• Problem description: Each line from the one that contains "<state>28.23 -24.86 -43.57" through the last line of the listing below is to be returned exactly as it stands, and nothing else.

• Data:
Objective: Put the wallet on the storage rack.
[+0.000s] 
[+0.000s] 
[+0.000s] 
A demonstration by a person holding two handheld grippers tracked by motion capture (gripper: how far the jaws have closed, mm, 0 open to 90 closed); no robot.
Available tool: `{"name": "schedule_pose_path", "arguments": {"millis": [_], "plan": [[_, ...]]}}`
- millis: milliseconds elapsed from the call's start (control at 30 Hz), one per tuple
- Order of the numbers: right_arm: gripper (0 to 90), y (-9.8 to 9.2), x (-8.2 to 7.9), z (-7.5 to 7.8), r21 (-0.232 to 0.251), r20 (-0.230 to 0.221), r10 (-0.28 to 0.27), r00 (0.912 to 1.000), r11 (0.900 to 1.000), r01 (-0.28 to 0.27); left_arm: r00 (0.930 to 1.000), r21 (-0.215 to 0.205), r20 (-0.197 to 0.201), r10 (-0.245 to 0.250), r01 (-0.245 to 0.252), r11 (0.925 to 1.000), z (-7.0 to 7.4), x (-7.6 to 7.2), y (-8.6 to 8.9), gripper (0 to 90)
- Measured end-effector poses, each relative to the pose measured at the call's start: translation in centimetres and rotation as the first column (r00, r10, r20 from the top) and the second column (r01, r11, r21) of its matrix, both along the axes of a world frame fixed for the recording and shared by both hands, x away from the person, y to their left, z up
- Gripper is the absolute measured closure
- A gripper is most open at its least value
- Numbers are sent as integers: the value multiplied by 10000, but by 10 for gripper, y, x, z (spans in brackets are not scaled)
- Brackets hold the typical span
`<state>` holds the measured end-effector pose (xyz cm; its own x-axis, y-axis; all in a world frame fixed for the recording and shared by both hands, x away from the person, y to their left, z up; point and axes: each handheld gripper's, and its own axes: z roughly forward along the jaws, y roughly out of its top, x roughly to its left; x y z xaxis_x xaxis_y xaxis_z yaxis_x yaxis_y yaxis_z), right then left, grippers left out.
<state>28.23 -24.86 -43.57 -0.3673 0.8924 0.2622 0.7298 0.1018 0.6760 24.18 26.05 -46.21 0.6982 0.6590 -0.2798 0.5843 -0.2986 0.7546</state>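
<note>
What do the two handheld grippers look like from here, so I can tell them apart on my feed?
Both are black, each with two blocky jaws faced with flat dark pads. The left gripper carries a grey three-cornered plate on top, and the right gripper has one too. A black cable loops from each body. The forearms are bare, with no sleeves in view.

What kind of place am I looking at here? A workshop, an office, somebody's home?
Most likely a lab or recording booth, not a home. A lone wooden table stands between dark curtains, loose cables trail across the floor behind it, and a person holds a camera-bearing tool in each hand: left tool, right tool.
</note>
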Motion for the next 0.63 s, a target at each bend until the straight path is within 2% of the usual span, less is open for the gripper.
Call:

• Solution to the exercise:
<state>28.23 -24.86 -43.57 -0.3673 0.8924 0.2622 0.7298 0.1018 0.6760 24.18 26.05 -46.21 0.6982 0.6590 -0.2798 0.5843 -0.2986 0.7546</state>
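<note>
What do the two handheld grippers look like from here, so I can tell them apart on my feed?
Both are black, each with two blocky jaws faced with flat dark pads. The left gripper carries a grey three-cornered plate on top, and the right gripper has one too. A black cable loops from each body. The forearms are bare, with no sleeves in view.

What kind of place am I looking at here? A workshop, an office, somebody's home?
Most likely a lab or recording booth, not a home. A lone wooden table stands between dark curtains, loose cables trail across the floor behind it, and a person holds a camera-bearing tool in each hand: left tool, right tool.
</note>
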Motion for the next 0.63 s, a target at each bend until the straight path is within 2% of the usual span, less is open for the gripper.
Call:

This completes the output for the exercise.